What is orange and black and all over Brown?
What the women's basketball team (7-12 overall, 2-3 Ivy League) must be tonight in Providence when it plays the Bears (10-9, 4-2) in its sixth Ivy League match of the season.
Right now, Princeton is hovering in sixth place with three early losses against Harvard, Dartmouth, and Columbia. Brown holds second place, behind undefeated Harvard, with two losses against the Crimson and the Big Green.
If Princeton can come out with a W tonight, its record will be 3-3, and Brown's would drop to 4-3. Then, if the Tigers can do the same tomorrow night at Yale — now 1-5 and dead last — they will move up the Ivy scaffold into a much more comfortable position — potentially neck-and-neck with Brown, if the Bears lose to Penn that same night.
In order to do this, Princeton will have to apply the lesson it learned last Saturday in its slump-breaking 66-63 victory over Cornell (following Friday's 75-66 loss to Columbia) — the importance of execution.
The Tigers lost the first half against the Big Red because they allowed way too many turnovers, most of which were missed offensive rebounds. Cornell, in fact, out rebounded Princeton by a 25-10 margin. If a shot didn't go in, chances were the ball landed in the hands of the other team, who winged the ball back over half court and left the Tigers scampering back on defense.
Entering the locker room, senior captain and forward Maureen Lane said, "We just knew that we had to rebound better. We were giving them too many opportunities on the defensive end."
The second half was a completely different ball game.
"[What] made the difference was our offensive execution," head coach Richard Barron said. "We only had three turnovers in the second half."
So tonight, against the Bears, that is what the Tigers must do again — execute.
"How we rebound will determine how successful we are," Barron said.
Hoping to step up the rebounding, Barron has put in a new zone defense this week that he hopes will be more effective against Brown — a relatively short team that is deadly from the outside and, with the addition of freshman guard and top scorer Colleen Kelly, much improved since last season.

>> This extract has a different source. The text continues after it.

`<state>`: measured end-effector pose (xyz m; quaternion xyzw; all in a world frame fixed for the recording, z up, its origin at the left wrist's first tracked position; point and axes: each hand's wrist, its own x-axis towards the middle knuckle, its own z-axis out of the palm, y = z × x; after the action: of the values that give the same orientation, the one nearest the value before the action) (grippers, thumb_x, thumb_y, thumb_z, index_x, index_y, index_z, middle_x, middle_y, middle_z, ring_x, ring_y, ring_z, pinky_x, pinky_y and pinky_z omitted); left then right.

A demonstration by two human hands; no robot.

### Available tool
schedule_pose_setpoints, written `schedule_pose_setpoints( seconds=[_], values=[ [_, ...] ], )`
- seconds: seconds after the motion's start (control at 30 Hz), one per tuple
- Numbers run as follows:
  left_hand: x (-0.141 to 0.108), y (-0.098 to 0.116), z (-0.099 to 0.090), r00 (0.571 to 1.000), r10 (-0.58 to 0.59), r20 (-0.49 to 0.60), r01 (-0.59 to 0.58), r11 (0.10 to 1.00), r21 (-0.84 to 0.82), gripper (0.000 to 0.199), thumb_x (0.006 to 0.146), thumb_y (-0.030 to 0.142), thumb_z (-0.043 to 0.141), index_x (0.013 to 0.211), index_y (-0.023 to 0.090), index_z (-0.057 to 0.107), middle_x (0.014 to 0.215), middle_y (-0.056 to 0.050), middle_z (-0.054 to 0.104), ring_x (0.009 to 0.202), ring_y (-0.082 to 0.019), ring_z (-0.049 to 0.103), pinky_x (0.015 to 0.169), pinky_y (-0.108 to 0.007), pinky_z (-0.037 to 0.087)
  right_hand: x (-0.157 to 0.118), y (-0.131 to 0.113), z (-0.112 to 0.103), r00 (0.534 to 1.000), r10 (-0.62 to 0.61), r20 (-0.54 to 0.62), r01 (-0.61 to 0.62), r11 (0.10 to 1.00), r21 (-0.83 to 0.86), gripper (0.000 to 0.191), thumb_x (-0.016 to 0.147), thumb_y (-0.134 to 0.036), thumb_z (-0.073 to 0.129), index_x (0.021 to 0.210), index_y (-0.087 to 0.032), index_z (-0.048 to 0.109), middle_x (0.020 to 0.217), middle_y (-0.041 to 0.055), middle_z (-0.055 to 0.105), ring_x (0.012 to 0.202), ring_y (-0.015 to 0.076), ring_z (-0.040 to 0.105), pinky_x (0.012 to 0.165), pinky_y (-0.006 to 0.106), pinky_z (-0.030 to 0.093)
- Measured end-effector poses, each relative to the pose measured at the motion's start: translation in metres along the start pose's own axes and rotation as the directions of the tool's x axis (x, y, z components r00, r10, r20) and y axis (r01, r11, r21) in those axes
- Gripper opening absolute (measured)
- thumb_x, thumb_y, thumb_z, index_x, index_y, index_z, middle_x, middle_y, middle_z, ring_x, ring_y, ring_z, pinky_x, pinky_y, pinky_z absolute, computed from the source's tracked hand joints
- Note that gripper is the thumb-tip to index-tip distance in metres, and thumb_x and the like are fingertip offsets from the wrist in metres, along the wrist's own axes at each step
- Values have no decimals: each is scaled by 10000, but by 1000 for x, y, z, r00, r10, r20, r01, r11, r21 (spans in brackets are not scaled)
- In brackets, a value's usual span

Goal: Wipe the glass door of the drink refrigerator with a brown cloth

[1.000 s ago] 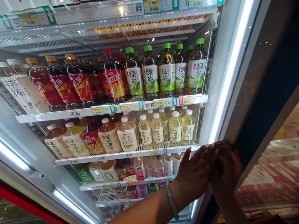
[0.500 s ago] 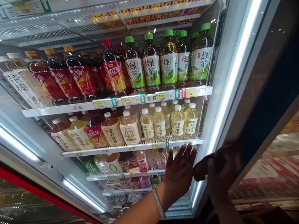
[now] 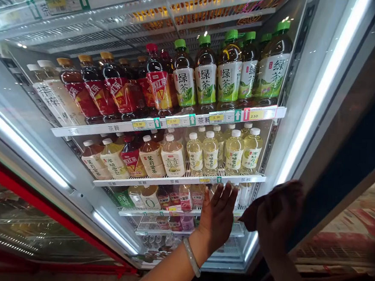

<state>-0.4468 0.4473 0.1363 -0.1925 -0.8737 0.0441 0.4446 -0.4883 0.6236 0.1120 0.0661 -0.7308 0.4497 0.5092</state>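
Dark maroon, limp fabric cloth (image 3: 253,212), right, before white, upright, bottle-stocked cooler (image 3: 293,126); grasped by right hand (image 3: 273,225); left hand (image 3: 218,215), fingers extended, nothing visibly held; step, apparently: positioning cloth; next move calls for firm, spread hold.

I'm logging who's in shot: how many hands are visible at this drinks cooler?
2: the left hand, open before the lower shelves; the right hand, beside it, gripping a dark cloth-like thing.

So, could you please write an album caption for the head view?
Before a lit, white-shelved drinks cooler: left hand open above a pale bangle, right hand holding a dark, limp cloth.
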Motion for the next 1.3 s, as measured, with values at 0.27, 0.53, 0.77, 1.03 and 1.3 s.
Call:
schedule_pose_setpoints(
  seconds=[0.27, 0.53, 0.77, 1.03, 1.3],
  values=[
    [-2, -28, -19, 991, -131, 1, 131, 991, -31, 767, 909, 61, 522, 1644, 134, 312, 1566, -198, 562, 1525, -324, 461, 1227, -634, 366, 28, -44, 27, 878, -475, 64, 470, 879, 78, 456, 908, -187, 705, 1347, -311, 679, 1428, 88, 594, 1433, 352, 533, 1208, 638, 443],
    [-15, -38, -17, 982, -182, -43, 182, 983, -10, 799, 927, 70, 517, 1672, 147, 239, 1536, -196, 593, 1472, -323, 531, 1229, -622, 379, -12, -66, 40, 916, -392, 80, 387, 919, 78, 493, 909, -168, 713, 1384, -269, 625, 1398, 134, 619, 1388, 358, 567, 1100, 612, 539],
    [-12, -64, -35, 971, -203, -123, 207, 978, 20, 828, 898, 14, 472, 1677, 127, 213, 1594, -181, 532, 1592, -292, 350, 1302, -611, 258, 40, -78, 40, 851, -526, 7, 518, 840, 164, 540, 894, -137, 719, 1396, -317, 633, 1464, 82, 601, 1464, 350, 514, 1217, 638, 440],
    [-8, -69, -50, 973, -70, -219, 80, 996, 37, 741, 890, 73, 537, 1615, 112, 388, 1684, -95, 408, 1637, -253, 228, 1362, -507, 154, -4, -95, 66, 907, -420, -13, 415, 891, 183, 586, 890, -164, 676, 1432, -374, 601, 1539, 76, 553, 1495, 417, 463, 1189, 722, 430],
    [1, -73, -52, 981, -3, -195, -6, 999, -44, 688, 900, 149, 533, 1576, 55, 443, 1658, -139, 456, 1630, -286, 245, 1322, -501, 310, 29, -120, 66, 912, -409, -23, 401, 880, 256, 636, 928, -178, 652, 1531, -326, 514, 1585, 90, 525, 1556, 359, 390, 1273, 666, 309]
  ],
)
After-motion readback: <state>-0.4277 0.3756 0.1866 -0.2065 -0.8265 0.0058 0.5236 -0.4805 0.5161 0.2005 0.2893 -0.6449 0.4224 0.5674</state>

In Brown's first loss to Harvard last weekend, Kelly pulled down five boards and was one of only two to score in the double digits, with 17 points in the second half alone. The following day against Dartmouth she surpassed herself with 21 points — 15 from three-point land — and seven rebounds.

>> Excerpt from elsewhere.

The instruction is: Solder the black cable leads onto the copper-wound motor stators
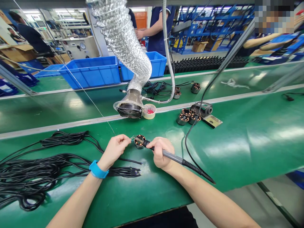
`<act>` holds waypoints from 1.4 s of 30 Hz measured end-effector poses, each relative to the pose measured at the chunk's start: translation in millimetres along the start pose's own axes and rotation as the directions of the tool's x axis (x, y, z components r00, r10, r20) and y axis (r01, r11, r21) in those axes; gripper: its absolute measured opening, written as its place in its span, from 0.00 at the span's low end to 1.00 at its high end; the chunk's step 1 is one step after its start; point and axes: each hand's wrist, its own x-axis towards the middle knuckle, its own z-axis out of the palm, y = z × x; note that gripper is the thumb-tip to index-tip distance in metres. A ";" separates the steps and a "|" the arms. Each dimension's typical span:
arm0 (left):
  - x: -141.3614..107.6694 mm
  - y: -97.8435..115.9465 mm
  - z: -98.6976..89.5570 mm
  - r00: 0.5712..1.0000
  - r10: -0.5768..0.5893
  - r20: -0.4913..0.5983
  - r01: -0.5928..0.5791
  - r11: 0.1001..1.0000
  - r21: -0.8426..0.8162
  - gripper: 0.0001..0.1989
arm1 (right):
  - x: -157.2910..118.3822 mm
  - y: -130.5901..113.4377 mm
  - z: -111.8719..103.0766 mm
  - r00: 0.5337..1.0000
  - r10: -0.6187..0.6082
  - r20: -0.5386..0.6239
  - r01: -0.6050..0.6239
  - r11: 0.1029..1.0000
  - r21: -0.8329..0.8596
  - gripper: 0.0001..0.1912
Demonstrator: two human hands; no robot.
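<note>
- While both forearms reach in from the bottom of the view, a long green assembly bench runs across the scene, with a second green bench beyond it.
- Blue plastic crates sit past the far bench, and a person in a navy shirt stands behind them.
- A flexible foil duct hangs down to a fan-guarded mouth over the far bench.
- A large tangle of black wires lies on the near bench, left of the hands.
- Three wound stators sit in a cluster at the far right, just beside a small metal holder.
- The right hand grips a soldering iron like a pen, its tip reaching the stator.
- A small wound motor stator rests on the bench between the hands, apparently upright.
- The left hand, wearing a blue wristband, pinches a fine wire end tightly, just beside the stator's left edge.
</note>
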 end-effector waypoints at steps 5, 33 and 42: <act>-0.2 0.1 0.3 1.000 -0.007 0.006 0.007 1.000 -0.012 0.15 | -2.3 1.4 -0.5 1.000 0.027 0.010 -0.027 0.999 -0.024 0.19; -0.4 9.6 -13.8 0.979 -0.038 0.202 0.056 0.995 -0.088 0.17 | -2.0 26.3 7.8 0.882 -0.107 0.459 0.213 0.959 -0.186 0.19; 3.3 1.6 -1.9 0.996 -0.049 0.076 0.053 0.997 -0.051 0.21 | -4.5 35.4 9.0 0.791 0.053 0.610 -0.024 0.998 -0.056 0.26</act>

Six-foot Junior Nyema Mitchell is another towering threat who gave the Tigers considerable trouble last year with 21 points and eight rebounds.
"[Brown] is a quick, not very big, and a good transition team [with] primarily slashers on the perimeter. They are much improved — especially their guard play — from last year," Barron said.
Record-wise, Yale's one-win, last-place Ivy ranking is a much more reassuring sign for Princeton as it prepares for its weekend on the road.
Last year, Yale slid by Princeton in one of the most exciting contests of the season, pulling ahead after a barrage of three-pointers from both teams and winning in overtime, 85-80.
But only two out of five Eli starters from that game are still around.
"[The Elis] have struggled this year and don't really have a strong post presence," Barron said. "I think we can have some success inside."
On the other hand, Yale's single victory this season came against Columbia, which soundly toppled Princeton last Friday in Jadwin Gym.
"Yale does have several guards who can score," Barron said. "They run an offense with lots of cutting and movement."
Last weekend, the Tigers came away with lessons learned from the Big Red. This weekend, the door to the playoffs is upon them.
"A huge key," Barron said, "will be to continue to limit our turnovers like we did against Cornell."